● What to work on: Count up the lines below where the word "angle" shows up, and respond with the number alone.

.....

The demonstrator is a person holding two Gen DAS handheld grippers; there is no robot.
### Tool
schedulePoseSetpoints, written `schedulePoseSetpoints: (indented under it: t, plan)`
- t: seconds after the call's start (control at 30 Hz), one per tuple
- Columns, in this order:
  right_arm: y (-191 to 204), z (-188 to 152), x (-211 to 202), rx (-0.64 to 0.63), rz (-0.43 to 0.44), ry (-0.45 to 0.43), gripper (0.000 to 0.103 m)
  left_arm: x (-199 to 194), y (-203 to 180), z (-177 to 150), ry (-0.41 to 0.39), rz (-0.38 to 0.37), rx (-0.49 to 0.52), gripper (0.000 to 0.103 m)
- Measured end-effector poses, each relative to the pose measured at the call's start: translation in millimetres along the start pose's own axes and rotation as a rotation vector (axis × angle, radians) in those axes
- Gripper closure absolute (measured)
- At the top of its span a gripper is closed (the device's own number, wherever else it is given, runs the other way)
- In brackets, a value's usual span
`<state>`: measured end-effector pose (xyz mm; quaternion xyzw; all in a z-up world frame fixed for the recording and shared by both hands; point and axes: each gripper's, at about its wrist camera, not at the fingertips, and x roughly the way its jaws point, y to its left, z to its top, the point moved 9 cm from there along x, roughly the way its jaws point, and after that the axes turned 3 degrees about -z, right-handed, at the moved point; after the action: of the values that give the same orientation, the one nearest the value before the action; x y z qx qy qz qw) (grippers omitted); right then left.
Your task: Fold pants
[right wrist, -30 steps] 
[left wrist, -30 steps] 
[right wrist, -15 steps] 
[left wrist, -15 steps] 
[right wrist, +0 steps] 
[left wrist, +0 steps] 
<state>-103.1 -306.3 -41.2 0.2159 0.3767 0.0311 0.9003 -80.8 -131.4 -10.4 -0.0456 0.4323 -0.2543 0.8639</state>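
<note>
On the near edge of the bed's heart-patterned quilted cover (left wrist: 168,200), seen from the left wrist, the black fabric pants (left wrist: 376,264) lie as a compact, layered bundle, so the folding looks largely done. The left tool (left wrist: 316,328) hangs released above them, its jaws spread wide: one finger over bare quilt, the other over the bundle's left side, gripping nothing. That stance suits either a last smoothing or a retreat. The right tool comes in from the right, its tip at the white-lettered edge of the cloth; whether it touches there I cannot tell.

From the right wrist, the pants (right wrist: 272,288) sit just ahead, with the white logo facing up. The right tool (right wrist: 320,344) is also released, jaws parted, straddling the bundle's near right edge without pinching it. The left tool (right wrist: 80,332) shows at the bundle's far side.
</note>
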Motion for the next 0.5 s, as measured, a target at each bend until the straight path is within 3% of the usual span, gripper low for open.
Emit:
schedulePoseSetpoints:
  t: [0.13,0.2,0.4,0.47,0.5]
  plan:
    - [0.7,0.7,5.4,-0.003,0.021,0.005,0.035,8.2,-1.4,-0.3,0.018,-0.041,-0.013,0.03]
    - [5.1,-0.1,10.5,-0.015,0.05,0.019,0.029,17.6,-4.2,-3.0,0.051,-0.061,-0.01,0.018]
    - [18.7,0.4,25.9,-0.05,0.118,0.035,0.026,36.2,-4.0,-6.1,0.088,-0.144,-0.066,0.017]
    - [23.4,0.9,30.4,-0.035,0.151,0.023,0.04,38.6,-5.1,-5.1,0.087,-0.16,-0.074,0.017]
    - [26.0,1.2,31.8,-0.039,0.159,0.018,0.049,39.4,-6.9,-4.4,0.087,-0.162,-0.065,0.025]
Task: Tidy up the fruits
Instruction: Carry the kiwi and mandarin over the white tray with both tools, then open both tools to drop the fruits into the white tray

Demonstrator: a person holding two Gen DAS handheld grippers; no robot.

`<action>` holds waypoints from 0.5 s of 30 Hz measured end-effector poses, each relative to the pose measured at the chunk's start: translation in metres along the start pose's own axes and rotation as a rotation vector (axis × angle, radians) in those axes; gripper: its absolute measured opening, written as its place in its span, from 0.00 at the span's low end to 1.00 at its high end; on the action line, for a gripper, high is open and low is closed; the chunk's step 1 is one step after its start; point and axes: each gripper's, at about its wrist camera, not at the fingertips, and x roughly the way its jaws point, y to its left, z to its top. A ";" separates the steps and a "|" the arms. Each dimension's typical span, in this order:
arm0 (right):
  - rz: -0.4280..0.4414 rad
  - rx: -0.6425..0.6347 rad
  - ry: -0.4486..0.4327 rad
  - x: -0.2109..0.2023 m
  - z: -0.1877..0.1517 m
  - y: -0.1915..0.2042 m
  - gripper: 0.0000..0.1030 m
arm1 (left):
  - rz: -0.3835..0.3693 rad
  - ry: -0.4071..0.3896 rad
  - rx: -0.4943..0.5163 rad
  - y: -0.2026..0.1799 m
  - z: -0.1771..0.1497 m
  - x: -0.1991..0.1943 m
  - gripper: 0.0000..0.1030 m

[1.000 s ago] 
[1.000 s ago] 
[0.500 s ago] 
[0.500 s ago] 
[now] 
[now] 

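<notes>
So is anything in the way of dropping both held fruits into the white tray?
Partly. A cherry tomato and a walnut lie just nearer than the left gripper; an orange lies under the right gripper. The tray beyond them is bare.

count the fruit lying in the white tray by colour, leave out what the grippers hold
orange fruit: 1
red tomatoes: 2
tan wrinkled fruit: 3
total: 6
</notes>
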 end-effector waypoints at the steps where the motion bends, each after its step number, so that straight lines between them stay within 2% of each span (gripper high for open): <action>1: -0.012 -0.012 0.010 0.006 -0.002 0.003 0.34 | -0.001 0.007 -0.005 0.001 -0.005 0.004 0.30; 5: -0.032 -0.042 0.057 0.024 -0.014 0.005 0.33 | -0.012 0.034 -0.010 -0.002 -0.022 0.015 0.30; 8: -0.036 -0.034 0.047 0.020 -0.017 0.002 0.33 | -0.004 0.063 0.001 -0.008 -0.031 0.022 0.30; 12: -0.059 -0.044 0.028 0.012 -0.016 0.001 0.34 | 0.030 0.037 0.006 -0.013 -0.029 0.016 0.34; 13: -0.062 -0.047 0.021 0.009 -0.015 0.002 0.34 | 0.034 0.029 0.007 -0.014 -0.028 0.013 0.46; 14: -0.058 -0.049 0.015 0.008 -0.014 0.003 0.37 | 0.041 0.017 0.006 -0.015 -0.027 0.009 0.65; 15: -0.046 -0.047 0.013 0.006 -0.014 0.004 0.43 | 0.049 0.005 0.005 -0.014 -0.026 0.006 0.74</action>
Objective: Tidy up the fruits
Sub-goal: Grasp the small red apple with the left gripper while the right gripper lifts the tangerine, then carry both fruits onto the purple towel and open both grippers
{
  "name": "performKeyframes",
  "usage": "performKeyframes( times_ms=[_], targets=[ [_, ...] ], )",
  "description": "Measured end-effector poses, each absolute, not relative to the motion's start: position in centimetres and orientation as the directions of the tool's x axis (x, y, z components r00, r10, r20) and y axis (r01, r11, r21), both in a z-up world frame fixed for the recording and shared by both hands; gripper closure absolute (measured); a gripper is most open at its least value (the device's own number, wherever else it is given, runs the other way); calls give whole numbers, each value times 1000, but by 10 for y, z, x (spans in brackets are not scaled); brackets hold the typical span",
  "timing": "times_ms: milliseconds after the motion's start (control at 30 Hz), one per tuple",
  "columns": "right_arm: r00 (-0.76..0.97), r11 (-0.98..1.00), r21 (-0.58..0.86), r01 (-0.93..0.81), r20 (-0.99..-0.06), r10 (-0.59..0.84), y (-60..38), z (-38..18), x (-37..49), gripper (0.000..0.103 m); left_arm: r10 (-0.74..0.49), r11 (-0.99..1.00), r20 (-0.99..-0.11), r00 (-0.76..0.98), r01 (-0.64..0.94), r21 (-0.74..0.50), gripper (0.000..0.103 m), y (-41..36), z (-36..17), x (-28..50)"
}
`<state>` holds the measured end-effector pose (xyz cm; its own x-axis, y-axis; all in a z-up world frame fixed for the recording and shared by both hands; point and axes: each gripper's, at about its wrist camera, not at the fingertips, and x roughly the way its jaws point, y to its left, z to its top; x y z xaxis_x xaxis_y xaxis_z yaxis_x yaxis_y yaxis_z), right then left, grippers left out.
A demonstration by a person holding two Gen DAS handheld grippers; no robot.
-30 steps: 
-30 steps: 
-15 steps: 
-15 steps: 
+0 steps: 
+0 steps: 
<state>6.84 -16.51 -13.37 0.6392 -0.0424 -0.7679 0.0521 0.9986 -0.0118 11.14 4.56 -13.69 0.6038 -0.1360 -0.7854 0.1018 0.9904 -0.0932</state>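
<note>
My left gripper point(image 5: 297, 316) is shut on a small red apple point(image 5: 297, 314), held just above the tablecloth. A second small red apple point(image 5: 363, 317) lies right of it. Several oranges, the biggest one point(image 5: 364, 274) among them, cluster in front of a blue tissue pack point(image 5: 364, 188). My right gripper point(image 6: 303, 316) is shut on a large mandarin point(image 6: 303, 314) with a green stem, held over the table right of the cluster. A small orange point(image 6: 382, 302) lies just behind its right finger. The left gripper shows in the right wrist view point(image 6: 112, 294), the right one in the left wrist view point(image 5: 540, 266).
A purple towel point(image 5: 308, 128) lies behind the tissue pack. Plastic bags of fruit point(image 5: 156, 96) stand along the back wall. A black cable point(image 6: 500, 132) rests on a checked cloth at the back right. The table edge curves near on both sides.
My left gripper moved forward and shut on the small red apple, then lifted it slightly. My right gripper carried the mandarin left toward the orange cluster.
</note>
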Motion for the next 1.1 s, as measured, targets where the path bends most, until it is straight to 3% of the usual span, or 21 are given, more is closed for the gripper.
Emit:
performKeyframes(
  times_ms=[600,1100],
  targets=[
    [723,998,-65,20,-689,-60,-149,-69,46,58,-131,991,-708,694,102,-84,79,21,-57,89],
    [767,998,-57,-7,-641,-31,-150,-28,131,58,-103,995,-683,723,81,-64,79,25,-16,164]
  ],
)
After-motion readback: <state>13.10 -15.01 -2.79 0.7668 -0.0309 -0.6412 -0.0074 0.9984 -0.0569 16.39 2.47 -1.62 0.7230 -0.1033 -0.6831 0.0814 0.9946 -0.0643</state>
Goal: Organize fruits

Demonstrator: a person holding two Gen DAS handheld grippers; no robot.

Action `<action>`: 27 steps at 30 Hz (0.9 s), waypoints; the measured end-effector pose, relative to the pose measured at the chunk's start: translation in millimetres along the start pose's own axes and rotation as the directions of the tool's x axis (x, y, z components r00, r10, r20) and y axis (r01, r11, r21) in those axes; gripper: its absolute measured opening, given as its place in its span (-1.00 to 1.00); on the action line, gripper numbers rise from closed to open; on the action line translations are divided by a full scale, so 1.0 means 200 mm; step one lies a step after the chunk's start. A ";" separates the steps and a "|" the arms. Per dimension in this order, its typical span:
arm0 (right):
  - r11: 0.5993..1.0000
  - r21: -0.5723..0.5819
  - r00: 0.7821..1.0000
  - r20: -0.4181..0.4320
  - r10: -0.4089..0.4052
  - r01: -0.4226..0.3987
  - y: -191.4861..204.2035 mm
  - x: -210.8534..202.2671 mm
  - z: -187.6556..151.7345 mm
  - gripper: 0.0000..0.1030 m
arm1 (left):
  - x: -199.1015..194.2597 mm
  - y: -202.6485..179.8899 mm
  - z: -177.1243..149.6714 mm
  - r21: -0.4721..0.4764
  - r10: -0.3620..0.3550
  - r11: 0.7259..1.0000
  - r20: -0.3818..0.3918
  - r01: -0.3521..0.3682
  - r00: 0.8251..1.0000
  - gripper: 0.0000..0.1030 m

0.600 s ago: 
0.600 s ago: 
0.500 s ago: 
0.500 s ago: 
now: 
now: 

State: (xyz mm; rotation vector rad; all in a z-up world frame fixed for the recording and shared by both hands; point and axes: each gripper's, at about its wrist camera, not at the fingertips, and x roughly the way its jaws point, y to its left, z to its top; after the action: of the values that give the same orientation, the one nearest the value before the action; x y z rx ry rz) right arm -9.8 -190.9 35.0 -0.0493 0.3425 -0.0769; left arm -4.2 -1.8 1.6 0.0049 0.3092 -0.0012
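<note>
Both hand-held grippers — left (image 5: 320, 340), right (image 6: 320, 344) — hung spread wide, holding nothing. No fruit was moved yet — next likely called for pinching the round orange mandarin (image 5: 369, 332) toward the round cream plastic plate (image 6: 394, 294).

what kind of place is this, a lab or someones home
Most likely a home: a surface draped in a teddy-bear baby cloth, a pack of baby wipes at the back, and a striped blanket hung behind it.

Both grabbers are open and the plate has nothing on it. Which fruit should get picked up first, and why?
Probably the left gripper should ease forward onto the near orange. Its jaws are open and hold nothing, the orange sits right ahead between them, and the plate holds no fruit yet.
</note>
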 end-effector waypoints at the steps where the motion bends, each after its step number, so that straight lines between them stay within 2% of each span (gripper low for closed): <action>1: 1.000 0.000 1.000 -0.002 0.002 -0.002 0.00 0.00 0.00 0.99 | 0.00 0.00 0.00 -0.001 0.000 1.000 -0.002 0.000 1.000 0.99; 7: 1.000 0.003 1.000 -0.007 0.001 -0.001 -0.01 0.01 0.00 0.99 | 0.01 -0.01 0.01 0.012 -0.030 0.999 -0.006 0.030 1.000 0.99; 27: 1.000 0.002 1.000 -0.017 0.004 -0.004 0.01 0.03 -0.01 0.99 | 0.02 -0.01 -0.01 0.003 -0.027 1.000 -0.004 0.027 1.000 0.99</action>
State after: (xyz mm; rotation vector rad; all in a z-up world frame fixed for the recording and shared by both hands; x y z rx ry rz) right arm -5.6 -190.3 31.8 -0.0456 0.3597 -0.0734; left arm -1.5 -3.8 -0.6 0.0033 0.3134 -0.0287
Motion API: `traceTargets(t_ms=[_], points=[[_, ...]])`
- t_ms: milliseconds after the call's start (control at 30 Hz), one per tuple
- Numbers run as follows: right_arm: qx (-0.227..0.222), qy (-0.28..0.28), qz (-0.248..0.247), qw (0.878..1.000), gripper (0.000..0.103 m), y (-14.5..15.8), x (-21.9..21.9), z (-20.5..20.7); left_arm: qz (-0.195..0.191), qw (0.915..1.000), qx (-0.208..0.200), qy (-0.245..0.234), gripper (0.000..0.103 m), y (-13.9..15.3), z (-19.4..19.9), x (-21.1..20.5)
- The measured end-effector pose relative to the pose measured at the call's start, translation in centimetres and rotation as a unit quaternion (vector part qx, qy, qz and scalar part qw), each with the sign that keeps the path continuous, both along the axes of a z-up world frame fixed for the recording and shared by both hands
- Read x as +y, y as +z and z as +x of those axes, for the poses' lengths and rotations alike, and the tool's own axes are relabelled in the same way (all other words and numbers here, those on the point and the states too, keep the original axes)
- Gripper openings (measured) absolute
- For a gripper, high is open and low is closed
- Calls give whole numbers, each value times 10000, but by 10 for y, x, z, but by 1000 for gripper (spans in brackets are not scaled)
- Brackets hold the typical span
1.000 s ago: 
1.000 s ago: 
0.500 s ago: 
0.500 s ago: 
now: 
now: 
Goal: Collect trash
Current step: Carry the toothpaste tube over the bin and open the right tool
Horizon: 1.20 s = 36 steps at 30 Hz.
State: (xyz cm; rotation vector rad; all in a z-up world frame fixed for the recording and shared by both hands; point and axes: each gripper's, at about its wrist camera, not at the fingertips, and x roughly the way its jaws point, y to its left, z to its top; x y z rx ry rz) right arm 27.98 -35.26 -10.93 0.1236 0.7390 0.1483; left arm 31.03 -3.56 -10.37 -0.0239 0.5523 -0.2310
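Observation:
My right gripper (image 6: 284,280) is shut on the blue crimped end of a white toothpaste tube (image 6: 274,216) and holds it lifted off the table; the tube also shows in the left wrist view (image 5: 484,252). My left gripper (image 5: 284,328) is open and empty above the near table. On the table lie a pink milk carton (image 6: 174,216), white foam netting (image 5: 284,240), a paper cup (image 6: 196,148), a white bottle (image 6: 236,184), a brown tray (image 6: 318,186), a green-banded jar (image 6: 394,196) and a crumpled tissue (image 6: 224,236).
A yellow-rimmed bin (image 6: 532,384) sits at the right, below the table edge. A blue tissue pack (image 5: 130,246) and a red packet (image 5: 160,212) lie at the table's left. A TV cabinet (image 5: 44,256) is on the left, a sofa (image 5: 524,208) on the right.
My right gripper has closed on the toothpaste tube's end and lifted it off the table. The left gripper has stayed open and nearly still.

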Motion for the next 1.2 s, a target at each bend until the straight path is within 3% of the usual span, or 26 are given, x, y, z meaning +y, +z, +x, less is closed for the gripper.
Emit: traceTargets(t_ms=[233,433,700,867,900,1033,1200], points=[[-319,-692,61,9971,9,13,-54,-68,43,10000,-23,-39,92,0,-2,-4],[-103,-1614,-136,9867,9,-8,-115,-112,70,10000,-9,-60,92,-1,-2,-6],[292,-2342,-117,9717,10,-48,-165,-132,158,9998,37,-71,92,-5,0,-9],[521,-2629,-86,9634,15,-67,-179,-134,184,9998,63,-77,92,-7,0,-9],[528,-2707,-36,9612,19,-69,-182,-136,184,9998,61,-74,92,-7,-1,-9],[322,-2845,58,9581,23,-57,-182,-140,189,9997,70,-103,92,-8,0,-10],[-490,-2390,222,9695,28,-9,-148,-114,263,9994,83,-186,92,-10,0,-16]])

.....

● Written answer: 2